Locoregional recurrence after mastectomy: Incidence and outcomes Journal Article


Authors: Buchanan, C. L.; Dorn, P. L.; Fey, J.; Giron, G.; Naik, A.; Mendez, J.; Murphy, C.; Sclafani, L. M.
Article Title: Locoregional recurrence after mastectomy: Incidence and outcomes
Abstract: Background: Locoregional recurrences (LRR) after mastectomy may be ominous events, but incidence and outcomes data are limited by heterogenous study populations and the time period studied. We sought to evaluate the rate of LRR at a single institution in the era of multimodality therapy, identify predictors for isolated LRR, and examine treatment strategies and outcomes of postmastectomy patients with isolated LRR. Study Design: In a prospective database, we identified 1,057 patients who underwent mastectomy for invasive cancer at Memorial Sloan-Kettering Cancer Center from 1995 to 1999. Predictive factors for isolated LRR were determined by univariate and multivariate analyses. Treatments and outcomes of patients with isolated LRR were reviewed. All patients with at least 2 years of followup were included. Median followup was 6 years. Results: Overall, LRR developed in 93 of 1,057 (8.8%) patients. Thirty-four (3.2%) had synchronous distant metastases. Distant recurrences developed in thirty-one (2.9%) during the followup period (median followup, 6 years). Twenty-eight patients with LRR (2.6%) remained free of distant disease during the study period. Multivariate analysis showed age less than 35 years, lymphovascular invasion, and multicentricity as major predictors for isolated LRR. In the 28 patients with isolated LRR, 24 had recurrence in the chest wall, 2 in the axilla, and 2 in more than 1 local site. Seventy-eight percent (22 of 28) of patients were rendered disease free with surgery (15 of 22), radiotherapy (13 of 22), chemotherapy (6 of 22), or hormones (9 of 22). Conclusions: Despite widespread use of adjuvant therapies during the study period, we found an LRR rate after mastectomy of 9%. But for patients presenting with LRR without evidence of distant disease, aggressive multimodality therapy is warranted because many of these patients can be rendered disease free. © 2006 American College of Surgeons.
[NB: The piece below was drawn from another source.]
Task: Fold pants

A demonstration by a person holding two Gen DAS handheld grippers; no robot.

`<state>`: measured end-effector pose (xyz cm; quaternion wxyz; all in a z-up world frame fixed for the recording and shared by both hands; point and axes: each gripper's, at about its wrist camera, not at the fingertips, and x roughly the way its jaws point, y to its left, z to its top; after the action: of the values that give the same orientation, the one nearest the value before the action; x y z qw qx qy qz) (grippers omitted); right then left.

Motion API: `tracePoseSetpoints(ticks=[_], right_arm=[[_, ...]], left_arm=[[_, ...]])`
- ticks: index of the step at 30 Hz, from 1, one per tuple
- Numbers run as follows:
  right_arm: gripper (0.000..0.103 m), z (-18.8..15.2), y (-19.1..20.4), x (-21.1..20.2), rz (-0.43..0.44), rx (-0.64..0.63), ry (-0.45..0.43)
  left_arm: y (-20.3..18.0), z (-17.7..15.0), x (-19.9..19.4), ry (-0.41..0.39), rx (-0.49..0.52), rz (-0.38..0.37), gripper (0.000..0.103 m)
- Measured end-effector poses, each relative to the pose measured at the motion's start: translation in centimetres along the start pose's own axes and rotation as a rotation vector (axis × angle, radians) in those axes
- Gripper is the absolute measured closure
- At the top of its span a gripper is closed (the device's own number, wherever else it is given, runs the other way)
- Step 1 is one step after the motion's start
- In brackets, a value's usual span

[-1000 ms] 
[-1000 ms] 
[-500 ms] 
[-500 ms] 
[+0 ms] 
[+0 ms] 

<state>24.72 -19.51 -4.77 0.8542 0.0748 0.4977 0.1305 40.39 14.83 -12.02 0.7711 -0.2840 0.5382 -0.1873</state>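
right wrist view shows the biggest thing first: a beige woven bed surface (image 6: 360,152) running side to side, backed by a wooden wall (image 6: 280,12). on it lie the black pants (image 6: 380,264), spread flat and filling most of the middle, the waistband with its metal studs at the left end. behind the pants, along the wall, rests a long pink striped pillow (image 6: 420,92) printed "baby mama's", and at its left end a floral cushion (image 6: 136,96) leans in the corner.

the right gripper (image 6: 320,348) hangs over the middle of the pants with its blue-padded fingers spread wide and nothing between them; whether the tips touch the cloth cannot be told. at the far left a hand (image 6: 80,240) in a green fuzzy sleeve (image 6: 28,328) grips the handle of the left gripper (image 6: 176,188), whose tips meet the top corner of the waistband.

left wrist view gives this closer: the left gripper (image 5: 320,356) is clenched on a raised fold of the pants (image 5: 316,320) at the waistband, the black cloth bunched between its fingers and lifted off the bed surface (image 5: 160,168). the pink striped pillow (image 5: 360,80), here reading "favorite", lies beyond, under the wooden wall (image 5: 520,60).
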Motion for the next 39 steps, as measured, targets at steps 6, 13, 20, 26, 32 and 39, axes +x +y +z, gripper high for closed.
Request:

Keywords: adult; human tissue; treatment outcome; aged; aged, 80 and over; middle aged; retrospective studies; major clinical study; clinical trial; cancer localization; cancer recurrence; chemotherapy, adjuvant; radiotherapy, adjuvant; follow up; lymphatic metastasis; prospective study; neoplasm recurrence, local; mastectomy; incidence; breast neoplasms; thoracic neoplasms; cancer invasion; lymph vessel; tamoxifen; multivariate analysis; axilla; univariate analysis; thorax wall; raloxifene
Journal Title: Journal of the American College of Surgeons
Volume: 203
Issue: 4
ISSN: 1072-7515
Publisher: Elsevier Science, Inc.  
Date Published: 2006-10-01
Start Page: 469
End Page: 474
Language: English
DOI: 10.1016/j.jamcollsurg.2006.06.015
PUBMED: 17000389
PROVIDER: scopus
DOI/URL:
Notes: --- - "Cited By (since 1996): 33" - "Export Date: 4 June 2012" - "CODEN: JACSE" - "Source: Scopus"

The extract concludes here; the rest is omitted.